Pass access token in provider requests

Build the provider with the current access token:

adapter = LlmGateway.build_provider(
  provider: "openai_codex",
  access_token: current_access_token,
  model_key: "gpt-5.4"
)

result = adapter.stream("Hello from OAuth auth")
puts result.content.select { |b| b.type == "text" }.map(&:text).join

If your app refreshes tokens in the background, rebuild the adapter (or recreate client state) with the newest access_token before subsequent calls.

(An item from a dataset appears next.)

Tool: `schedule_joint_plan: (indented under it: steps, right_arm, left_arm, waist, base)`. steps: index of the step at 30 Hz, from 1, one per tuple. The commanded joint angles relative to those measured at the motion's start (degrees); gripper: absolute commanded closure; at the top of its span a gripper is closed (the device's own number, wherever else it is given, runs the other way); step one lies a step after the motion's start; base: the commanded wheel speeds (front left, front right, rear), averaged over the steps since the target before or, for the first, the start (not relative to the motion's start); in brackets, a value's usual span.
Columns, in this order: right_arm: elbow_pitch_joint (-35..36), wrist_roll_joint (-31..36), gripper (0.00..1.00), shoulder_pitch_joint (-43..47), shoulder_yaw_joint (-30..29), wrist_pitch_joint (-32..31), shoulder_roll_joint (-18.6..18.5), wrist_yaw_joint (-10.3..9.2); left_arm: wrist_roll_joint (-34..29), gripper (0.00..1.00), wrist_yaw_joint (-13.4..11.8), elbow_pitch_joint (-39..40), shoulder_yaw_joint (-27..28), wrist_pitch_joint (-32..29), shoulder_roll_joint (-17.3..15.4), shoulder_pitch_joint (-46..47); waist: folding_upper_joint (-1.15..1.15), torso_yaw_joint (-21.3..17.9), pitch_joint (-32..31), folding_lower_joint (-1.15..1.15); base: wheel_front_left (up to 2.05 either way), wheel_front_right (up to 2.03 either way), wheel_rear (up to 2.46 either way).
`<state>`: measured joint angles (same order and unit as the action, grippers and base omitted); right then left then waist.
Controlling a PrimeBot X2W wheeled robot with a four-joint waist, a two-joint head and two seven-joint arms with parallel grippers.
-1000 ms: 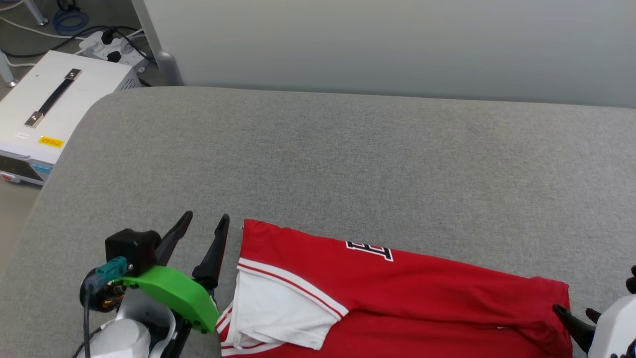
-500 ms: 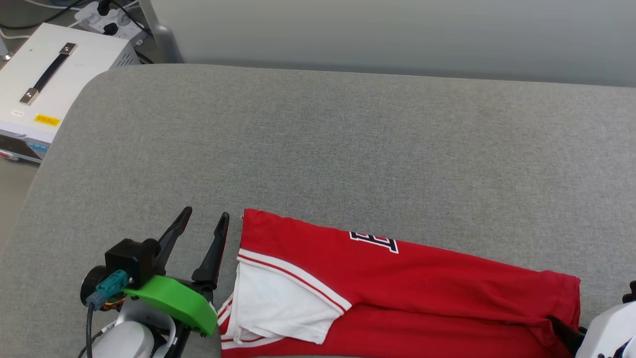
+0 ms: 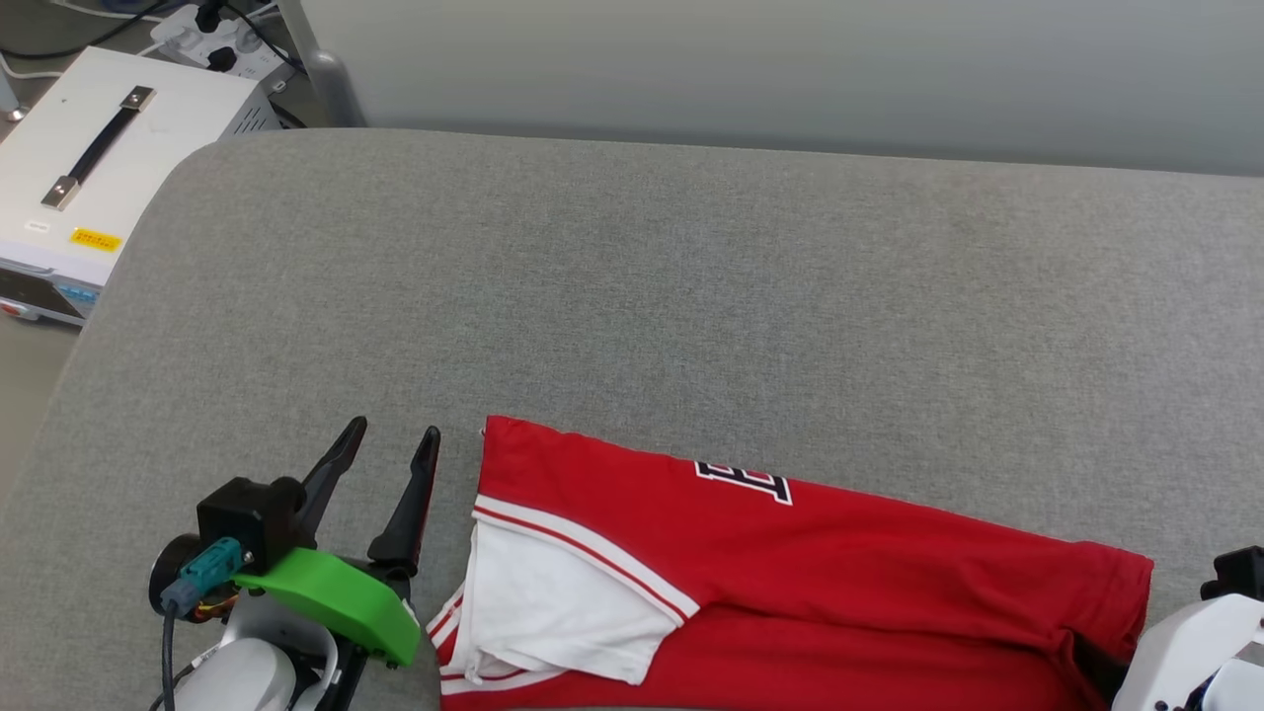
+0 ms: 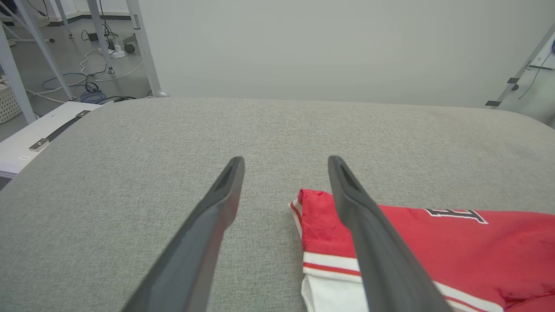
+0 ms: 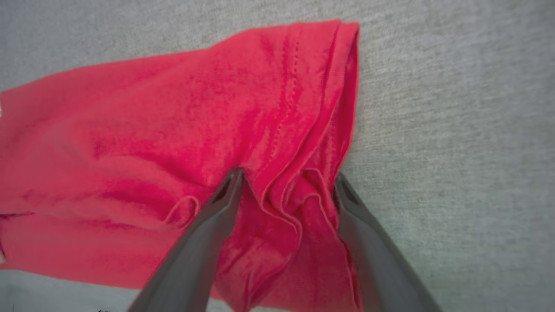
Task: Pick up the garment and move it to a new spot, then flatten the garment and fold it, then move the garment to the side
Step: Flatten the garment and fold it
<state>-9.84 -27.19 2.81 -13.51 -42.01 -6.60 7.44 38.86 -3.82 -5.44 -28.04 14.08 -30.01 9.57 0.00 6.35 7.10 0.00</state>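
The garment (image 3: 839, 583), a red T-shirt, lies folded into a long band on the near part of the grey padded table (image 3: 632, 296), with its white sleeve (image 3: 553, 612) on top at the left end. My left gripper (image 3: 390, 434) stands open just left of the garment's corner (image 4: 316, 208), apart from it, with nothing between the fingers. My right gripper (image 5: 288, 175) is open at the garment's right end (image 5: 260, 108), its fingers pressed into the cloth on either side of a bunched hem fold. In the head view its white forearm (image 3: 1185, 642) covers most of it.
A white box with a black handle (image 3: 89, 178) sits on the floor beyond the table's left edge, with a power strip and cables (image 3: 217, 25) behind it. A pale wall panel (image 3: 790, 69) runs along the table's far edge.
The head camera tilted, shifting the whole picture. My left gripper drew back slightly to the left. My right gripper sank lower onto the garment's right end, its fingers now mostly hidden under the forearm.
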Motion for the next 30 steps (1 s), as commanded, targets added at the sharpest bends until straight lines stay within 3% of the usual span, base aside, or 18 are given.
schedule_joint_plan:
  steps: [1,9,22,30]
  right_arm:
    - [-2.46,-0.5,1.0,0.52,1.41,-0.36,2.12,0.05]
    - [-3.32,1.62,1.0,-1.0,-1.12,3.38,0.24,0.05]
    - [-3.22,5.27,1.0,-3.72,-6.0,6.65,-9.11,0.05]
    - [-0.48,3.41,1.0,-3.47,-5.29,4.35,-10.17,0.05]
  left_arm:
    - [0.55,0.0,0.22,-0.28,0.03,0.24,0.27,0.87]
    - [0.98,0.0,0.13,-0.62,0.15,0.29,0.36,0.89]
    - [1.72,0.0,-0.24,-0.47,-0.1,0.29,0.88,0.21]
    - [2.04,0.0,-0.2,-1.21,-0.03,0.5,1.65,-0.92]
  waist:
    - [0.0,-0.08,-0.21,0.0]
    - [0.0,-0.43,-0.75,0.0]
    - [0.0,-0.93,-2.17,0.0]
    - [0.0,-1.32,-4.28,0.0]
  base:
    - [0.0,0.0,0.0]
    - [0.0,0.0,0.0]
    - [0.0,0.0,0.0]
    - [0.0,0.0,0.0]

Token refresh responsibility

Library’s role (llm_gateway)

  • Provides token manager helpers.
  • Detects expiry from expires_at.
  • Refreshes access token when asked (ensure_valid_token / refresh methods).
  • Returns updated token values and triggers on_token_refresh callback after successful refresh.
  • Uses whatever access token you pass into provider requests.

User/app’s role

  • Persist tokens securely (DB/secrets store).
  • Store and pass access_token, refresh_token, expires_at into the token manager.
  • Implement on_token_refresh to save updated credentials.
  • Decide refresh/retry policy at app level (e.g., retry failed request after refresh when appropriate).
  • Rebuild client/provider state with latest access token for future calls.

In short: library executes refresh mechanics; your app owns token lifecycle persistence and operational policy.